FBI Agent: Kentucky Not Immune to Human Trafficking

Jan 10, 2018

Credit Polaris

An FBI agent in Kentucky says human trafficking is now the third-largest criminal enterprise in the world, and it’s expected to eclipse drug-running in a few years. 

Special Agent Michael Brown, who is based in Owensboro, says sex and labor trading are occurring in cities large and small throughout the commonwealth. 

In a speech Wednesday to the Bowling Green Noon Rotary Club, Brown said he investigated a case in Henderson in 2014 where two girls were willingly prostituting themselves in order to earn money to buy a car.

"It wasn't going as fast as they thought it would, so they reached out on Facebook and other social media sites, advertising their activity," recalled Brown. "A trafficker named Jathar Williams reached out to them, and within a couple of days, he was prostituting them, taking their money, and threatening them with physical harm if they did not work. He was also preparing them for drug trafficking."
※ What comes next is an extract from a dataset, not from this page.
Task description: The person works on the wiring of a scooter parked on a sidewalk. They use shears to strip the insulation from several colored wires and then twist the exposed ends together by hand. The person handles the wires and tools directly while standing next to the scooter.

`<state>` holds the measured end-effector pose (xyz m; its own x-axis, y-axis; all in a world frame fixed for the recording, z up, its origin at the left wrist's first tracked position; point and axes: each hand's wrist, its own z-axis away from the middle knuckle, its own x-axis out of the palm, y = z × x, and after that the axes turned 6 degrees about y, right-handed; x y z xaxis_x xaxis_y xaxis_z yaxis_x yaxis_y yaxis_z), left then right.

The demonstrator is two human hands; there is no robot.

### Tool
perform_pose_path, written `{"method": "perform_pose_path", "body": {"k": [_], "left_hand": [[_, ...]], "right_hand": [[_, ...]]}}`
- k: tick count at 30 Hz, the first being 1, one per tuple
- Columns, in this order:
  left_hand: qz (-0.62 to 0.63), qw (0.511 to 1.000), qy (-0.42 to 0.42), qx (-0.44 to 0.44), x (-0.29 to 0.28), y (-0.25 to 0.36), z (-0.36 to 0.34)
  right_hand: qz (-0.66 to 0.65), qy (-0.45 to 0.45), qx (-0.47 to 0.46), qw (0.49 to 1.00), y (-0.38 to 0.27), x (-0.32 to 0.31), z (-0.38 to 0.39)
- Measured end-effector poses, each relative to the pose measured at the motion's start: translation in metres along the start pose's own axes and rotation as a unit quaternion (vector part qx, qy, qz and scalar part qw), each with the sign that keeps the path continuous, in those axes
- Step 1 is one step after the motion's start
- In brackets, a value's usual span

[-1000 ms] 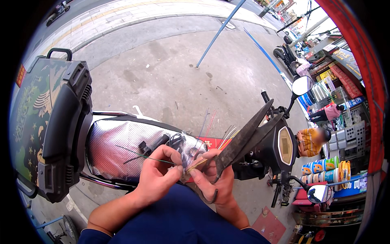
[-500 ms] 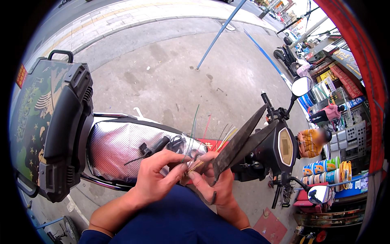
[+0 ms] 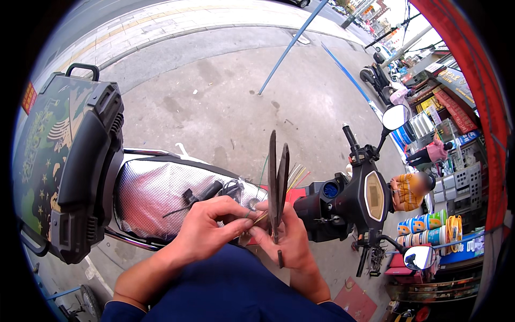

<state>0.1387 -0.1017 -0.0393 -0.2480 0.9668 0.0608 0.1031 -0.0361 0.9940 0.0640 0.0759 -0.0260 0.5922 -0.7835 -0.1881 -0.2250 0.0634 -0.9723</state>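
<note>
In front of my chest, both hands meet over the seat of a parked scooter. My left hand (image 3: 206,225) pinches a thin green wire (image 3: 263,170) between thumb and fingertips. Dark scissors (image 3: 277,185) rest in my right hand (image 3: 292,244), their two long blades pointing up and slightly parted. Several thin yellow, red and pale wires (image 3: 295,180) fan out behind the blades, gripped by the fingers of that same hand. Where the wires come together, the fingertips cover most of the detail. Under my hands lies a silver quilted seat cover (image 3: 155,196).
A black corded device (image 3: 203,193) lies on the seat cover. To the left stands a camouflage top box (image 3: 59,123); the scooter's dashboard (image 3: 374,198) and mirrors are at right. A blue pole (image 3: 292,45) rises beyond. A person in yellow (image 3: 409,193) sits near shop goods.
The scissors have swung from leaning right to nearly upright, uncovering more of the scooter's front. The wires have shifted with my right hand; both hands keep their hold.
</note>
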Motion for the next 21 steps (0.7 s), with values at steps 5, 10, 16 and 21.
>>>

Williams was sentenced to ten years in prison.  Brown says the girls went with their trafficker willingly for the promise of a better life, which is common in sex trafficking. 

In another case prosecuted in 2012, an Elizabethtown physician and his wife enticed an illegal immigrant from Bolivia to come the U.S. and subjected her to domestic servitude for more than a decade.

Brown says it’s difficult to know the prevalence of human trafficking in Kentucky.  The FBI estimates there are about 20 cases a year in the commonwealth, but non-profit groups that work with victims of sex or labor trading put the number much higher. 

"Catholic Charities and other non-governmental organizations are not going to do investigations," Brown explained. "They are told stories and that's the information they use."

A candlelight vigil honoring victims of human trafficking will be held in Bowling Green Thursday at 6:00 p.m. at City Hall.